__Prompt__. Pull every line holding the word "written" out of the data and copy it.

__Provided material__.
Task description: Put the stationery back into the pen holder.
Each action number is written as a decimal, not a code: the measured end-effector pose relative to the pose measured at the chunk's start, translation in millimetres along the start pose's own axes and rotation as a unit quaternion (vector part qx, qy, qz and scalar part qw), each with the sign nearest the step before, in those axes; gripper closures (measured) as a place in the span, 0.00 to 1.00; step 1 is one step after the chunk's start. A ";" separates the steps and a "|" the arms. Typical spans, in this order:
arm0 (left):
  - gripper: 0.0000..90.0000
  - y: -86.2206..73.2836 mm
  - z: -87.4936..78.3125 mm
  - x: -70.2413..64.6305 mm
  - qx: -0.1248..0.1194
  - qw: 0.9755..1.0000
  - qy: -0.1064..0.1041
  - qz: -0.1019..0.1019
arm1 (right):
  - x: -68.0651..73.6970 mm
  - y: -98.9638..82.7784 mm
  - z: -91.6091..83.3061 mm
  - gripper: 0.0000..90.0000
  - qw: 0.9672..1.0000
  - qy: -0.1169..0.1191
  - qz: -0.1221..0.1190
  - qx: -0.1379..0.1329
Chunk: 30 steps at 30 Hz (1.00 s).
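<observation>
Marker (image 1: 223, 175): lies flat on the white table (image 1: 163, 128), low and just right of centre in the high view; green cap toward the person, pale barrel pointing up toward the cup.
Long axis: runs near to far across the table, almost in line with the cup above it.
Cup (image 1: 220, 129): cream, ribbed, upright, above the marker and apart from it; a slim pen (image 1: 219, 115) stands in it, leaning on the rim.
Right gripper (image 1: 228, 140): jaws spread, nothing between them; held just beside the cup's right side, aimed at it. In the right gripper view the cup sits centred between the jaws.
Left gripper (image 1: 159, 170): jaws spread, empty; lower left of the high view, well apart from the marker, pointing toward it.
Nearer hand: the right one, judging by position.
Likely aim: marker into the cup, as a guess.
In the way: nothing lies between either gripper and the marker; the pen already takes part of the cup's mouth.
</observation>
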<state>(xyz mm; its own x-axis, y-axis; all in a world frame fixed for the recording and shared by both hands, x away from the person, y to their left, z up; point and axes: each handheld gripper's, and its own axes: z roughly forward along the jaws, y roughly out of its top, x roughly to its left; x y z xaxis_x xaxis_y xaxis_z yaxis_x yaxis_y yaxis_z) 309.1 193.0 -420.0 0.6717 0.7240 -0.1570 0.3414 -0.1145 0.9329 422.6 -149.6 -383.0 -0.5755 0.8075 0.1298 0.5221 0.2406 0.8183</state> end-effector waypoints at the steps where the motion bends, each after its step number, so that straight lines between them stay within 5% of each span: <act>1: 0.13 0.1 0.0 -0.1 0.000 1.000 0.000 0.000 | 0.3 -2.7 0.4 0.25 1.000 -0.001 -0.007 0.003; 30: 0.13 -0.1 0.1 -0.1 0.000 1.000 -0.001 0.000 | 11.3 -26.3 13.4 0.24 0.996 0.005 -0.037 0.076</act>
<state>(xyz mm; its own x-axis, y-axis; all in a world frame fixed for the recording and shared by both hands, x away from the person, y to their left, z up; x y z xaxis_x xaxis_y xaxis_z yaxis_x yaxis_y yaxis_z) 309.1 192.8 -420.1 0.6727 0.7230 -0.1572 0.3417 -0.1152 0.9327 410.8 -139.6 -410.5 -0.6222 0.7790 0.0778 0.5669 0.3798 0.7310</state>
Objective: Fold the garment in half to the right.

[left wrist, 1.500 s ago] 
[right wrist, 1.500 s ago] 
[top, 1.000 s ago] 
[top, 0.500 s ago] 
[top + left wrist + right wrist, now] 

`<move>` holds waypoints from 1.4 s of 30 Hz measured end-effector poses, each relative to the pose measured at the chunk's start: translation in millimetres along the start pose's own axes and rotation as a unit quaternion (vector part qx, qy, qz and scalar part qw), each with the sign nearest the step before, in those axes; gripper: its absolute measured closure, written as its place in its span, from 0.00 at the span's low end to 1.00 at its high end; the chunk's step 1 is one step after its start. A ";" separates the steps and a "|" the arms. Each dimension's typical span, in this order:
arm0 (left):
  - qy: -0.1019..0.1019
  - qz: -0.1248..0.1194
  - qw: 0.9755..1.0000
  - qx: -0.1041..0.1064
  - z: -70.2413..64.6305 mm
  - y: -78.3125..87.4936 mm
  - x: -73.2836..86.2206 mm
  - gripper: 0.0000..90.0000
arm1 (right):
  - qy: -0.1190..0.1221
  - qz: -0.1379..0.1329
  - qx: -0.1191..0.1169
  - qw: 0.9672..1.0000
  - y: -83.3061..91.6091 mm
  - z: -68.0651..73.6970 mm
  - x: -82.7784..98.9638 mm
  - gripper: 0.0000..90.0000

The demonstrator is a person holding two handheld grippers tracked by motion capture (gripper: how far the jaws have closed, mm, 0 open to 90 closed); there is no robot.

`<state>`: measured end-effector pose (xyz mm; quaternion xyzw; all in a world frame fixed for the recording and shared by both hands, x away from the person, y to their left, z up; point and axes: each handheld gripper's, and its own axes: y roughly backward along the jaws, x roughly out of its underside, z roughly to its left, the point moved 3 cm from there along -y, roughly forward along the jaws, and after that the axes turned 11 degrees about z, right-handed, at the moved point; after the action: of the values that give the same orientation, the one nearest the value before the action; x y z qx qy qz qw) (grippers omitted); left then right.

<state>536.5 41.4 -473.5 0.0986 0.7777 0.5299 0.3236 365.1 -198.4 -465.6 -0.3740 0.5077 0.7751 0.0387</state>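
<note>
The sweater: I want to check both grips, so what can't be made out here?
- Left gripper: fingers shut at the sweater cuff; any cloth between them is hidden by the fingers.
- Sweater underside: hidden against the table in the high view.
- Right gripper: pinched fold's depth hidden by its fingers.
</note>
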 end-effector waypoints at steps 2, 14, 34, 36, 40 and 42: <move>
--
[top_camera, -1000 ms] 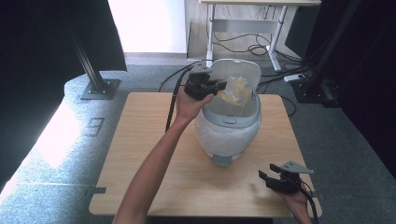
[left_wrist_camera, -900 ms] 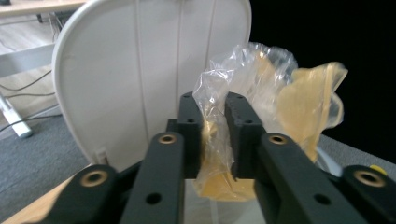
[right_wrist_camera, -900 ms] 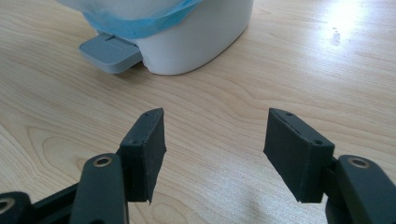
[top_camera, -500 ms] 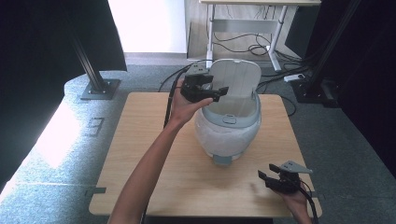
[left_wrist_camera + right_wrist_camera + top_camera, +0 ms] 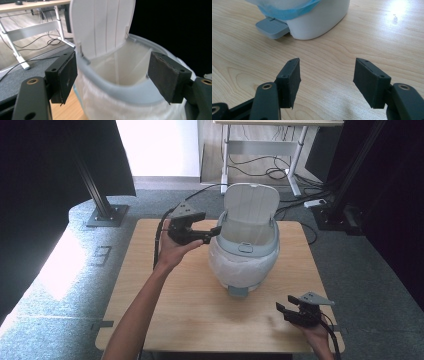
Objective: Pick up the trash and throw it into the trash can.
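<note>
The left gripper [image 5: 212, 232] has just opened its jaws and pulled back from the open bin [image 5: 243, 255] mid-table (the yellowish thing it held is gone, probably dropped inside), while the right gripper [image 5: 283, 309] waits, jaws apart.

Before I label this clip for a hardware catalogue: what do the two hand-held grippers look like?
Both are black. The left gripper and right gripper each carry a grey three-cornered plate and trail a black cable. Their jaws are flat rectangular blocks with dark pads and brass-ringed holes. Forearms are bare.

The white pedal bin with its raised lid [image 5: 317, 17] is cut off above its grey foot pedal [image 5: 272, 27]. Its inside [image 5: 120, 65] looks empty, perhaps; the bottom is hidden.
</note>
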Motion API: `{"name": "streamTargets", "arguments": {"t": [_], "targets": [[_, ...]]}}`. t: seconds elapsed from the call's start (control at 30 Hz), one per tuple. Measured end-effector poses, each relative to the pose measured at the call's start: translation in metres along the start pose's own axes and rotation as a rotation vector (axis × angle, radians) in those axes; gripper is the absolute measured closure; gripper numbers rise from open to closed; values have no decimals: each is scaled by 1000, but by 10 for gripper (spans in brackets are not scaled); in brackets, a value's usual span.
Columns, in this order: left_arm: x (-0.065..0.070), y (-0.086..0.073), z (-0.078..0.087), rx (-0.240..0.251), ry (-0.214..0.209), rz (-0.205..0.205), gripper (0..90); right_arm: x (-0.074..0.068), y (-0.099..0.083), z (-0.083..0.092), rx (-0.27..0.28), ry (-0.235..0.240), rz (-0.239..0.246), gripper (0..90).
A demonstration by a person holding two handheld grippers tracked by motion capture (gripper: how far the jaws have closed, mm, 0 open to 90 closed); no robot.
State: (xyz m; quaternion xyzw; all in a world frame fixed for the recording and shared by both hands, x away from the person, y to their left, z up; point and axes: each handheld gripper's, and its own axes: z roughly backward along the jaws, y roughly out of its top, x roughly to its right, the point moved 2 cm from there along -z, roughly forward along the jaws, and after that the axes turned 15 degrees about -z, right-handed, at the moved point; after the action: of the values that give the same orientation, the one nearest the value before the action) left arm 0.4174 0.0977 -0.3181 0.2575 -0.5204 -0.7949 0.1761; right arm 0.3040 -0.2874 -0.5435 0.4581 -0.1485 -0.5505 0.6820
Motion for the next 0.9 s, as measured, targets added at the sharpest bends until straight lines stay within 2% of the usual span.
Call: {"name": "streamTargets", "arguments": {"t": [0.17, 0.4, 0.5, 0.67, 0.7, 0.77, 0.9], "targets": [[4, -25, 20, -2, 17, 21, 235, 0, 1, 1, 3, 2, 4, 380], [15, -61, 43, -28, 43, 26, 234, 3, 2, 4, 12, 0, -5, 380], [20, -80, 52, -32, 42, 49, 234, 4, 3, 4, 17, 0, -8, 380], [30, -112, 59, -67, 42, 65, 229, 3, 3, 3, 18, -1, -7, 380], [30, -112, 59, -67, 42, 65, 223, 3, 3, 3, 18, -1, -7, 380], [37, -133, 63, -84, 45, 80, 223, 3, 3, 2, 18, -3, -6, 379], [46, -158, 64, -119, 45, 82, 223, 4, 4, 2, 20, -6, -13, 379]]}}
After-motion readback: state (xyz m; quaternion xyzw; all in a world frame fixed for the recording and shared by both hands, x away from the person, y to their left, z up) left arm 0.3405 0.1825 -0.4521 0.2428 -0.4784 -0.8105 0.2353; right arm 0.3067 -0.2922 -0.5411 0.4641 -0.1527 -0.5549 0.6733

__Answer__.
Each action number is written as a decimal, not a code: the measured end-effector pose relative to the pose measured at the chunk's start, translation in millimetres along the start pose's own axes and rotation as a unit quaternion (vector part qx, qy, qz and scalar part qw), each with the sign nearest the step before, in those axes; gripper closures (measured) as a place in the span, 0.00 to 1.00; step 1 is one step after the chunk's start. A ";" separates the steps and a "|" the arms. Typical spans, in this order:
`<move>` holds waypoints from 1.4 s of 30 Hz measured end-effector poses, each relative to the pose measured at the chunk's start: translation in millimetres along the start pose's own axes and rotation as a unit quaternion (vector part qx, qy, qz and scalar part qw), each with the sign nearest the step before, in those axes; gripper: its absolute measured closure, written as its place in its span, from 0.00 at the span's low end to 1.00 at its high end; the chunk's step 1 is one step after its start. A ";" separates the steps and a "|" the arms. Each dimension's typical span, in this order:

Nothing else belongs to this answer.